Hi, I have a training loop where the number of iterations (i.e the number of times a tensor goes through the same block of layers) is dynamic - its bounded at some maximum value, but durig train time can change dynamically.
(relevant lines are 76, 80-81 rest can be ignored)
Here’s a small snippet to further illustrate what I’m using:
iters = randrange(1,10)
input : torch.tensor = ...
outputs = ... # preallocate `iters` lenght tensor, to be filled at each iteration
for i in range(iters):
interim_tensor = myblock(input) # myblock is a standard torch nn.Module
outputs[i] = interim_tensor
In this case, the overhead from compilation is pretty large. I’m using Accelerate and GPU utilization spikes anywhere from 2% to 98% several times a second. Clearly, this is really inefficient.
Any ideas how I can optimize it? Perhaps the only way I can think of is having a static graph for the maximum amount of iterations, and then exiting the graph at some point, letting AutoGrad Automagically calculate and backprop accordingly.
My idea would also be to try to script or compile the model/function, but it seems you have already tried it and the overhead is not acceptable:
How many different values for iters do you have?

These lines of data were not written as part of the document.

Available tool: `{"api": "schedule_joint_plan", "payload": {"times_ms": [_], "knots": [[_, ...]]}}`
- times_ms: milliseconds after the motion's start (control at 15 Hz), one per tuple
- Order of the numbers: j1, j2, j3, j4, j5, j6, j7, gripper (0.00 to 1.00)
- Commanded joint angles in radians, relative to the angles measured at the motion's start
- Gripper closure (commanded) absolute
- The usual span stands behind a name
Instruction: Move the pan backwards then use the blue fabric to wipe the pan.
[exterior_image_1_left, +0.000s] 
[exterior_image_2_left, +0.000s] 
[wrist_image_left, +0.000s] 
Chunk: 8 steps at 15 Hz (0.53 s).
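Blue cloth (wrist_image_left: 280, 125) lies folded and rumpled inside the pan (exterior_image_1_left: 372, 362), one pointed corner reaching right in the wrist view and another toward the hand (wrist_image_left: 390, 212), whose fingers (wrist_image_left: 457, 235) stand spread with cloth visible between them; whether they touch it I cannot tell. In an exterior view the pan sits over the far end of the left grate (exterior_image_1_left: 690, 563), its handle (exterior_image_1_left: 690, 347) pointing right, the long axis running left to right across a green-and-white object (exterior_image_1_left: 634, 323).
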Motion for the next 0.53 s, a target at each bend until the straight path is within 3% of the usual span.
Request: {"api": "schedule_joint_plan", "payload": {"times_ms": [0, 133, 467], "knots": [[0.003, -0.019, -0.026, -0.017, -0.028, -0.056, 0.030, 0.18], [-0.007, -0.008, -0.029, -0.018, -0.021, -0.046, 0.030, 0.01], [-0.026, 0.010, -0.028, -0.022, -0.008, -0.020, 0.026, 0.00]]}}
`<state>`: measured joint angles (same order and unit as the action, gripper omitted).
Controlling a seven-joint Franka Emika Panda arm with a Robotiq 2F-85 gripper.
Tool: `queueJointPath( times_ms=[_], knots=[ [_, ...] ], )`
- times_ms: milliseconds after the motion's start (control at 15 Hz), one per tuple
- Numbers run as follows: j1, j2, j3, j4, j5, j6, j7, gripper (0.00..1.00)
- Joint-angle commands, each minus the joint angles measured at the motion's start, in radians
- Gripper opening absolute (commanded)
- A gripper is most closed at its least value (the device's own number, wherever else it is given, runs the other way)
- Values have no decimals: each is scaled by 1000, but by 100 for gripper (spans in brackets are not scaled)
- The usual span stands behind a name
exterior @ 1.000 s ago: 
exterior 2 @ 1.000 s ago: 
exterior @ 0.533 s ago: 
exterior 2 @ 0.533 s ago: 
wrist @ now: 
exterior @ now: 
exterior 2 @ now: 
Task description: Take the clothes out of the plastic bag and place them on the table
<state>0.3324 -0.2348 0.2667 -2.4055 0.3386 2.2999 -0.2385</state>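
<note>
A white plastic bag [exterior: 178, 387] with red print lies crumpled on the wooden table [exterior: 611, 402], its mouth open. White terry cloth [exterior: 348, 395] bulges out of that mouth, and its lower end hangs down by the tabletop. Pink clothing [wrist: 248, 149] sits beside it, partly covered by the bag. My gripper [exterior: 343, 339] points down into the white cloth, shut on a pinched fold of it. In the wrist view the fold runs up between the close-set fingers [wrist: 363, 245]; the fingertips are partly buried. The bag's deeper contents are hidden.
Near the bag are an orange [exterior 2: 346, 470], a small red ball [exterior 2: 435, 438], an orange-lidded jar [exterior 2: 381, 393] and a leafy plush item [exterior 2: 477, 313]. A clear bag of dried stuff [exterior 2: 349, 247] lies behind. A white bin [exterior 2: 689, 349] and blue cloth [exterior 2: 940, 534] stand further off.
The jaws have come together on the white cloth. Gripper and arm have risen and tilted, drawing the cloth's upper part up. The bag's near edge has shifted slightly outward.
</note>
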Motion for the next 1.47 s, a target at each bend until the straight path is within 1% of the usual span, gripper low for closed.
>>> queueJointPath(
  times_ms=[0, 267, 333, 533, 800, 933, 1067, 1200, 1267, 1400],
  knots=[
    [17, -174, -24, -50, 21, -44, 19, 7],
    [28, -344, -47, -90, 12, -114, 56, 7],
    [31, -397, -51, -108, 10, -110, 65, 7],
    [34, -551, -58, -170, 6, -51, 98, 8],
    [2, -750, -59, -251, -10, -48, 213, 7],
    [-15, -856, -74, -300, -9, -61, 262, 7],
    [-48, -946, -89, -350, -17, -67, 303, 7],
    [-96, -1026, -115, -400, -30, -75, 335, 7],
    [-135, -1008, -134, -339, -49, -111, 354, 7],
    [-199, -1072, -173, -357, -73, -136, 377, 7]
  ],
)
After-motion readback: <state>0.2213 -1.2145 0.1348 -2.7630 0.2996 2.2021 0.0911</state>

Could the overhead be amortized by a longer runtime assuming the number of different values for iters is not huge?
Well, if max_iters is e.g. 10, but you are training your model for 2 weeks, the initial overhead might be noise compared to the long runtime of your training.
ah, no my training times are usually <20h on an RTX 3090.
I’m not fully sure where the bottleneck here is, but I don’t think changing iterations like that provides any help in the training process.
Is there a way I can have a static graph for max_iters, traverse the iters part of it, and then exit it? so the graph would still be static - just that autograd won’t consider other iterations as part of the computation graph for that specific training step…
Thanks! could you elaborate on this a little bit? wdym by a batched way? also doesn’t torch.compile break the dynamic graph into pieces of static graphs?
Would that be something like what I mentioned above?
Is there a way I can have a static graph for max_iters, traverse the iters part of it, and then exit it? so the graph would still be static - just that autograd won’t consider other iterations as part of the computation graph for that specific training step…